Arriving for the first time on Blu-ray alongside the next entry in the series, Halloween 4 doesn’t have too much going for it. The sound mix is quite nice, but the picture quality is obviously not remastered in any great way with print damage still openly visible and some pixellation is noticeable in daylight sequences on larger screens. The extras are also a bit disappointing. There are two commentary tracks, one with Little and series historian Justin Beahm that offers some good insight into the thought process behind making the film, and one with Harris and Cornell that’s genial, but very anecdotal about things after making the film and filled with long pauses where they just geek out over watching the movie again after such a long time. Aside from that there’s just a trailer and a Halloween 4 & 5 panel from a horror convention that looks and sounds like it was filmed on a cell phone camera from the middle of the room. Oddly enough, while Halloween 5 is decidedly a lesser film, it actually has the better Blu-Ray package. So let’s talk about that one now, shall we?

 

Halloween 5: The Revenge of Michael Myers (Dominique Othenin-Girard, 1989) – Conforming even more to the late 80s slasher mold that the original films helped to create, a fifth entry in the series was release one week shy of the previous film’s first birthday, and despite picking up more or less exactly where Return of Michael Meyers left off, the film couldn’t be any more tonally different. French director Girard (who co-wrote with only two other writers this time) crafted what’s easily the sleaziest feeling entry in the series that acts in many ways like a carbon copy of part 4 even in the sense that it’s darker and blurrier around the edges.

Following the big twist reveal at the end of the last film, Jamie (still played by Harris) has been remanded to a children’s psychiatric hospital, and one year to the day after the last film, Michael Meyers has awoken and escaped his fate from the last film to once again try and kill his last remaining relative. Loomis is back and a couple characters from the previous film, some of whom don’t last as long as one would think this time around.

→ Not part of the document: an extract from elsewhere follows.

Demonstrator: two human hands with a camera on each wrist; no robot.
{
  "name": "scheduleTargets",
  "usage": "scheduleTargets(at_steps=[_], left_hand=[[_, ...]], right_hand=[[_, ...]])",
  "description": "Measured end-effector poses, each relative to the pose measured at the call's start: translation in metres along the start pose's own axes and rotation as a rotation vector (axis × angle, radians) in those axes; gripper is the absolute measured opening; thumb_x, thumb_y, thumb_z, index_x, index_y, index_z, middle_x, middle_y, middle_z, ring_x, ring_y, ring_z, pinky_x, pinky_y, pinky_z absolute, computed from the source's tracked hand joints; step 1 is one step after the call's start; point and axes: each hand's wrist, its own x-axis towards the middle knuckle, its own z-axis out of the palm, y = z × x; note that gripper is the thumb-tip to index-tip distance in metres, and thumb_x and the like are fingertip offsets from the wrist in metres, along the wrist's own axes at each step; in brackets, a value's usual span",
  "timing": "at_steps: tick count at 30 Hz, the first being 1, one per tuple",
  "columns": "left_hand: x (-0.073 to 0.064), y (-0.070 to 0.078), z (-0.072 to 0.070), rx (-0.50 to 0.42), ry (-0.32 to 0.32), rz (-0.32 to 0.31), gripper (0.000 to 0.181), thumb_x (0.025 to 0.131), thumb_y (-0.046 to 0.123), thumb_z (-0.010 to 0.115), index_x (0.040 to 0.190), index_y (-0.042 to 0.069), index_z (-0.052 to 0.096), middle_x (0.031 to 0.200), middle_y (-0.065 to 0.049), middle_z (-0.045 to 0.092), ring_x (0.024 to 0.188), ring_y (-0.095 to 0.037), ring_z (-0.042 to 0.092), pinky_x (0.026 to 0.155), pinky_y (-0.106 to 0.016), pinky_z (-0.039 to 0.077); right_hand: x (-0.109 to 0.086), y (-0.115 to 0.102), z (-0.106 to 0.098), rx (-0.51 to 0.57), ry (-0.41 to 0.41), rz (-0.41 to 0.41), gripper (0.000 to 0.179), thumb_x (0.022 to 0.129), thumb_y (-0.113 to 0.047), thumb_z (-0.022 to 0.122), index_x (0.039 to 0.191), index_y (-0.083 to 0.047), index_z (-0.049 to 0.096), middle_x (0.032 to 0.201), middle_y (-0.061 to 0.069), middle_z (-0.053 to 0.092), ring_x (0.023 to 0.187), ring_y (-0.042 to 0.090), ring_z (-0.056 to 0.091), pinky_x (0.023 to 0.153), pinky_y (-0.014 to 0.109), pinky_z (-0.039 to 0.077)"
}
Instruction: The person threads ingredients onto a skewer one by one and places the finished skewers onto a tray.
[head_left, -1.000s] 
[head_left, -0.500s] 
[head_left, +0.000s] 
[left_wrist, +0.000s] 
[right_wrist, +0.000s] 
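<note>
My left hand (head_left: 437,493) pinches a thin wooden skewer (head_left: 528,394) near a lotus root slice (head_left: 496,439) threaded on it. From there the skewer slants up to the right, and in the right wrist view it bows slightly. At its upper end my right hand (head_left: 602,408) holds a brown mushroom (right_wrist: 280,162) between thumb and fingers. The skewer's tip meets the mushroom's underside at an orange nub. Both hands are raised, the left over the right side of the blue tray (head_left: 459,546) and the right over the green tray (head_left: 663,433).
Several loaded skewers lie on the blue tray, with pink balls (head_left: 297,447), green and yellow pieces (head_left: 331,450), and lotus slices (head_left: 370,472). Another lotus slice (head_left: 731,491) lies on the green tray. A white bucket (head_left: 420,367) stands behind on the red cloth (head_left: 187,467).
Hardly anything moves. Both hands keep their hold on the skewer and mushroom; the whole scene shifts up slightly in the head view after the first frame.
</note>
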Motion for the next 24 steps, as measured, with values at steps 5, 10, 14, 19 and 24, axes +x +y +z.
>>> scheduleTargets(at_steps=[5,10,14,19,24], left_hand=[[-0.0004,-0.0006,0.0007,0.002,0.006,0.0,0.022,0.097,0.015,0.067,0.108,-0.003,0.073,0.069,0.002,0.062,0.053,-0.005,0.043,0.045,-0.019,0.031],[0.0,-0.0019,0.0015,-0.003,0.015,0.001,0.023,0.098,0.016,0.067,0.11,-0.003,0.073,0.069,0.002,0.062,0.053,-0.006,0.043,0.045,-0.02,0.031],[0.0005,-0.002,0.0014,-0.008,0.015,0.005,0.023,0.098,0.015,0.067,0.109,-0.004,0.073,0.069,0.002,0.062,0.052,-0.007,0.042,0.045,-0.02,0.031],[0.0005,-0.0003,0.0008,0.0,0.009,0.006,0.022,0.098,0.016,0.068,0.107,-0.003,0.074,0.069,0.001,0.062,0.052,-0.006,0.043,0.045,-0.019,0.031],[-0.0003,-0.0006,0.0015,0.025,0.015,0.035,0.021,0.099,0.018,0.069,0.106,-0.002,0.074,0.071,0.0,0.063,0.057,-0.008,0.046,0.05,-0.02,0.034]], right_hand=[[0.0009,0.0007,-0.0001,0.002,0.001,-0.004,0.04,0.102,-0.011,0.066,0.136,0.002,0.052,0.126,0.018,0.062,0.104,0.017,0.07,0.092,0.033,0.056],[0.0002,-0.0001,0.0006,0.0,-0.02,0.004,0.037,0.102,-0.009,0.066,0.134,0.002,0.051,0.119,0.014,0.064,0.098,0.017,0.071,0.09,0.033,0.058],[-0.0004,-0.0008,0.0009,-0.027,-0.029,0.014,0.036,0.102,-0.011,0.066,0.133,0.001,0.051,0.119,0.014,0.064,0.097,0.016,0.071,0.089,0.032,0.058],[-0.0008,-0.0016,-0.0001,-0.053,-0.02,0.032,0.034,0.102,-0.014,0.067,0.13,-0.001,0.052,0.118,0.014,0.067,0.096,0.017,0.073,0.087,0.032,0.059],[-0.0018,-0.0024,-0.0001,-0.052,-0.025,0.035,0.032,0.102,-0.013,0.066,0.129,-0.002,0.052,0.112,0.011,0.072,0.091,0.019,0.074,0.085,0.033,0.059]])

If anything, Halloween 5 speaks to the talents of Harris as a young actress (constantly described in every commentary track across both films as “a trooper” by literally everyone). While the previous entry placed Jamie in peril, she’s put through absolute torture here, starting the film as a mute and having levels of physical punishment inflicted upon her here that would make Lt. Ripley squirm uncomfortably. It’s not a very pleasant film to watch, even by slasher standards, and it’s oddly made worse by the slickest direction in a sequel since Carpenter left. (Unsurprisingly, this was the only second film in the franchise to be given an X-rating on its first pass through the MPAA.) But the biggest problem here aside from the appropriately icky feelings is the film’s controversial ending that sets up for the next film in the series that would ultimately piss off people almost more than Season of the Witch did, but less than Halloween: Resurrection would over a decade later. It’s a silly conclusion that doesn’t go anywhere, but will lead to the silliest explanation of Michael’s seeming immortality yet.

The Blu-ray for Halloween 5 fixes a lot of the problems from the Halloween 4 disc. The sound mix is a bit stronger, and the picture looks far better. There’s also a bit more in the way of extras. Justin Beahm comes back again, this time for a commentary track with actor Don Shanks, who plays Meyers in the film, an old promo video, a trailer, and some vintage B-roll and behind the scenes footage. It might not be better and it still features an ending that irked even the original director, but for fans, it’s an oddly better buy than the fourth film.